In an effort to revitalize farmland affected by the March 11 tsunami in Iwanuma, Miyagi Prefecture, a Tokyo-based nonprofit organization will plant seedlings of “salt tomatoes” there. Such tomatoes have proven well-suited for growing in salty soil on drained land.
Salt tomatoes have been grown on reclaimed land mainly in Yatsushiro, Kumamoto Prefecture. The tomatoes are about four centimeters in diameter, smaller than ordinary tomatoes, but have a rich taste produced by the salt and minerals in the soil.
They do not, however, taste salty, having a sugar content twice that of ordinary tomatoes.
The NPO “Agricommunity Business Support Center” will plant 400 salt tomato seedlings on Saturday on a borrowed 1,500 square-meter plot of land in Iwanuma, which was submerged by seawater in the March 11 tsunami.
The support center invited the public to join the planting to learn more about the current situation in quake-hit areas. About 40 people mainly from areas around Tokyo will participate in the planting on Saturday.
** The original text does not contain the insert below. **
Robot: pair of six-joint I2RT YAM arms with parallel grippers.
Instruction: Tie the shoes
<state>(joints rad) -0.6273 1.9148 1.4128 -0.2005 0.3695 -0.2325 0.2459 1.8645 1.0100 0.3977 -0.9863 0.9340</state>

After harvest, the support center plans to sell the salt tomatoes, which fetch high prices, using the profit to support quake relief efforts.
An official of the policymaking division of the Iwanuma city government said, “These efforts will help rebuild agriculture in this area.”
The support center intends to offer similar plantings to Natori, Wataricho and Yamamotocho in Miyagi Prefecture, where farmland has also suffered salt damage.